The complete two-loop closed-loop transfer from outer reference \( R(s) \) to output \( Y(s) \) is, using the convention that both loops use unity feedback:
\[ T_{\text{cas}}(s) = \frac{Y(s)}{R(s)} = \frac{C_o(s)C_i(s)G_i(s)G_o(s)}{1 + C_i(s)G_i(s) + C_o(s)C_i(s)G_i(s)G_o(s)}. \]
When \( C_i(s)G_i(s) \) has much larger magnitude than \( C_o(s)G_o(s) \) over the outer bandwidth, the term \( 1 + C_i(s)G_i(s) \) is dominated by \( C_i(s)G_i(s) \) and the overall loop behaves closely to the simple one-loop form \( T_{\text{cas}}(s) \approx \frac{C_o(s)G_o(s)}{1 + C_o(s)G_o(s)} \).
flowchart TD
A["Start from process or robot joint description"] --> B["Identify fast and slow dynamics"]
B --> C["Select structure: cascade, ratio, or override"]
C --> D["Choose inner loop measurement and actuator"]
D --> E["Design and tune inner loop (fast, high bandwidth)"]
E --> F["Model equivalent plant seen by outer loop"]
F --> G["Design and tune outer loop for specs"]
G --> H["Implement in PLC / drive / robot controller"]
H --> I["Commission and validate (check margins, responses)"]
2. Servo Drive Example: Current–Speed–Position Loops
A very common industrial example is a servo drive controlling a robot joint or a machine axis.
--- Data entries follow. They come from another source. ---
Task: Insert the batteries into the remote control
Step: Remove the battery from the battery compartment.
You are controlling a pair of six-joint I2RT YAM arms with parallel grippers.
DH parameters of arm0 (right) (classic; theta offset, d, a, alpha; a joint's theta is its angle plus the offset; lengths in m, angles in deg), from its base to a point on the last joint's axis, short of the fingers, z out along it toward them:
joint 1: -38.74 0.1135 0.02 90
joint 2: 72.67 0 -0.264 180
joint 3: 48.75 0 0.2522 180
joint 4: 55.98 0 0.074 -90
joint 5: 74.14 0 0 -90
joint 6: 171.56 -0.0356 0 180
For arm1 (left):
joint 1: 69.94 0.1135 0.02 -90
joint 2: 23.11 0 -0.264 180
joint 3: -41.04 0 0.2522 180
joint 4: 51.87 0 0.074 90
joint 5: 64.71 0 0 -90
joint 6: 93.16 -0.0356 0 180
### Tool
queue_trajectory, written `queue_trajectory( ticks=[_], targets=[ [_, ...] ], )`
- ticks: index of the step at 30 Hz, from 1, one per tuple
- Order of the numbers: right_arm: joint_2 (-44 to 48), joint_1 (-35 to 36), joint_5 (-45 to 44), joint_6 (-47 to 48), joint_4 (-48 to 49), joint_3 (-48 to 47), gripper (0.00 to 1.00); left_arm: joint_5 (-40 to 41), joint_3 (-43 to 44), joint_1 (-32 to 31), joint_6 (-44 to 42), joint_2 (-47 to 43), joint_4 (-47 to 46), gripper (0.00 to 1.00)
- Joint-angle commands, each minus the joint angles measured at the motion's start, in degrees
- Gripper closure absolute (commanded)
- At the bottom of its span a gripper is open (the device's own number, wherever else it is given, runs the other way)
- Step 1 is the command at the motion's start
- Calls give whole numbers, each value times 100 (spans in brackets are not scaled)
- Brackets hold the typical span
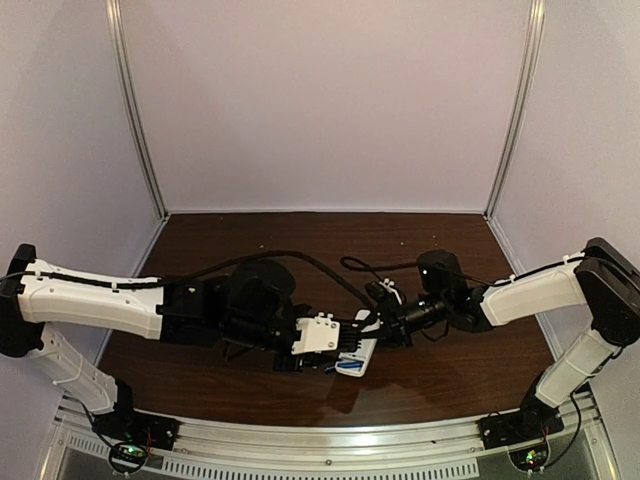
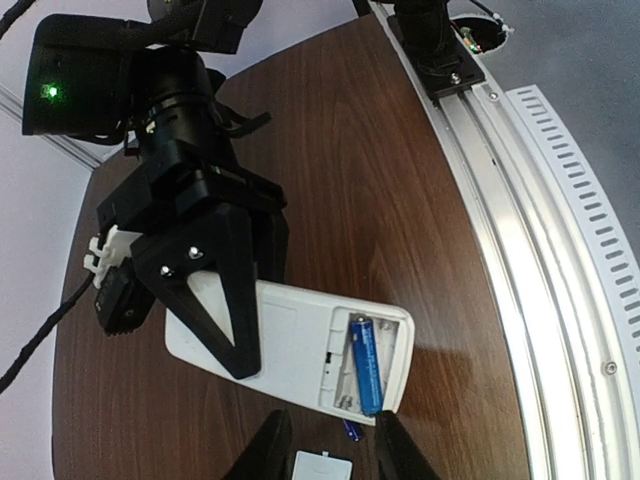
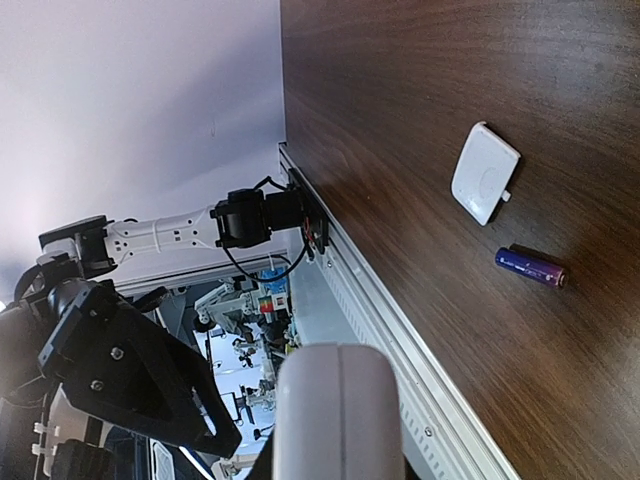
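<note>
Right claw (image 2: 240, 345) clamps remote control (image 2: 300, 340), battery (image 2: 365, 365) crosswise inside; left claw (image 2: 328, 435) seemingly half-open.

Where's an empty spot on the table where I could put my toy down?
The far half of the table, up to the back wall, is bare wood. There is a smaller patch front right, beside the right arm. The front middle is crowded: remote control, loose battery, white cover.
</note>
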Motion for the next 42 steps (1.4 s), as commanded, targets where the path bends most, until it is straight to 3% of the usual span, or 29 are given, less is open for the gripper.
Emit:
queue_trajectory(
  ticks=[1,4,8,12,15,20,27,35,38,42],
  targets=[
    [63,-15,-101,310,-258,-82,100,173,121,-6,-62,167,-30,71],
    [74,-18,-156,592,-482,-158,100,218,-226,152,511,73,-552,65],
    [-81,-152,-760,2146,-2148,-818,100,-11,-617,747,1592,-88,-1127,50],
    [-483,-532,-1290,2924,-2724,-1348,100,32,-875,1392,2381,-198,-1522,41],
    [-825,-618,-2132,3801,-3670,-2118,100,314,-947,1548,2586,-120,-1545,41],
    [-913,-449,-3631,4553,-4110,-2627,100,693,-732,1572,2865,197,-1336,37],
    [-989,412,-5871,5582,-4801,-3334,100,872,-911,1570,3090,159,-1702,29],
    [-1246,1084,-7498,6089,-4965,-3635,100,1215,-1400,1662,3452,-385,-2143,11],
    [-1340,1146,-7598,6069,-5097,-3765,100,1128,-1482,1745,3507,-449,-2081,6],
    [-1008,901,-7262,5847,-5095,-3713,100,1042,-1373,1789,3327,-418,-1696,8]
  ],
)
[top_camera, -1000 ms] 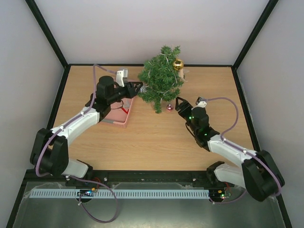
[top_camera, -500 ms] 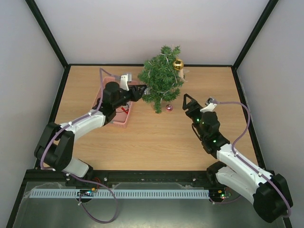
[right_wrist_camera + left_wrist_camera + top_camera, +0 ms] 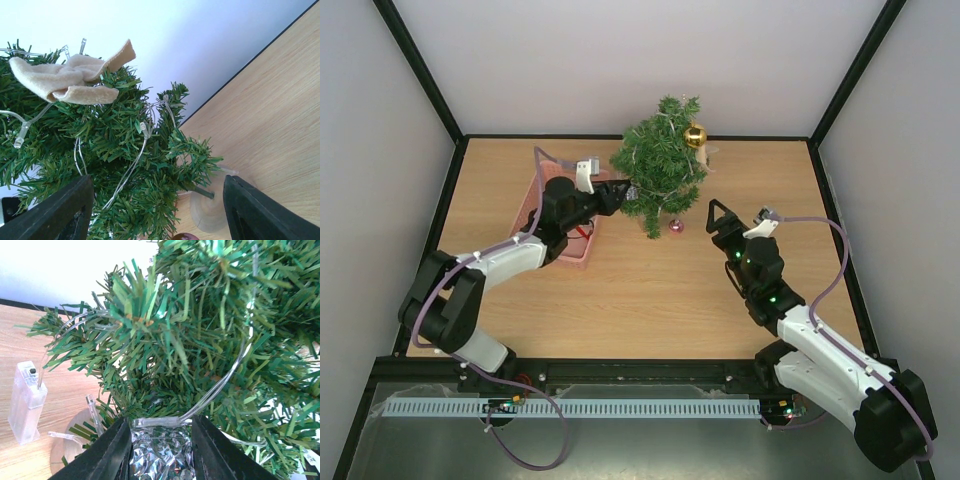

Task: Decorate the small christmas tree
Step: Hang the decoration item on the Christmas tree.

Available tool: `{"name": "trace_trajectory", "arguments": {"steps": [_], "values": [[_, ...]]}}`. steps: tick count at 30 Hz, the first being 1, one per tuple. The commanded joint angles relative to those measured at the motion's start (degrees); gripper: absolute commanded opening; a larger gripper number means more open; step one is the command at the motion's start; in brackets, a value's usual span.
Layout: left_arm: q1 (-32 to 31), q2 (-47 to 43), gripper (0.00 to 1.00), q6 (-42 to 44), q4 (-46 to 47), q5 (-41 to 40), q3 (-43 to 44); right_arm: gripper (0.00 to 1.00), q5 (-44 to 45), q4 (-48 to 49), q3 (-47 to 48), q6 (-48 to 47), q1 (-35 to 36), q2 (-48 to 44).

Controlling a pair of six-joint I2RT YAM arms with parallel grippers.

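I am working with two grippers, and the small christmas tree [image 3: 660,165] is standing up on its round base [image 3: 206,210] between them.

My left gripper [image 3: 616,197] is pressing into the left side of the tree, low down. It is partly closed and is pinching a shiny silver ornament [image 3: 161,457]. I am holding the ornament right against the green branches, just under the thin light string [image 3: 220,385], because I think I am trying to hang it there. Holding it tight is stopping it from falling before a branch catches it.

My right gripper [image 3: 720,213] is waiting to the right of the tree, a little apart from it. Its fingers are spread wide and holding nothing. It is pointing at the tree, maybe so it can help if the tree is tipping.

A gold ball [image 3: 695,135] is hanging near the top of the tree. A small red ball [image 3: 676,227] is hanging at the bottom of the tree. A tan bow [image 3: 72,77] is sitting on a branch. A pink tray [image 3: 582,250] is lying to the left of the tree, under my left arm.
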Motion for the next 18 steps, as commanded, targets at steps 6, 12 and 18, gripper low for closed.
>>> {"name": "trace_trajectory", "arguments": {"steps": [6, 12, 18], "values": [[-0.34, 0.61, 0.52, 0.9, 2.57, 0.73, 0.17, 0.71, 1.46, -1.28, -0.53, -1.14, -0.21, -1.33], [-0.38, -2.8, 0.61, 2.77, 0.03, -0.24, 0.11, 0.71, 1.67, -1.58, -0.7, -1.35, -0.16, -2.01], [-0.38, -6.86, 0.66, 4.43, -3.0, -1.32, -0.71, 0.71, 1.68, -1.62, -0.69, -1.32, -0.16, -2.59]]}}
The actuator is often a DC or permanent-magnet synchronous motor. The control structure typically has three nested SISO loops:
- Inner loop: current (torque) control.
- Middle loop: speed control.
- Outer loop: position control.
For a simplified DC motor model (armature control, single axis), the dynamics are
\[ L\frac{di(t)}{dt} + R\,i(t) = v(t) - K_e\,\omega(t), \]
\[ J\frac{d\omega(t)}{dt} + B\,\omega(t) = K_t\,i(t) - T_L(t), \qquad \frac{d\theta(t)}{dt} = \omega(t), \]
where \( i(t) \) is current, \( v(t) \) armature voltage, \( \omega(t) \) angular speed, \( \theta(t) \) position, and \( T_L(t) \) the load torque.
In Laplace domain, neglecting load torque for the moment:
\[ I(s) = \frac{1}{L s + R}\bigl(V(s) - K_e\Omega(s)\bigr), \qquad \Omega(s) = \frac{K_t}{J s + B}I(s), \qquad \Theta(s) = \frac{1}{s}\Omega(s). \]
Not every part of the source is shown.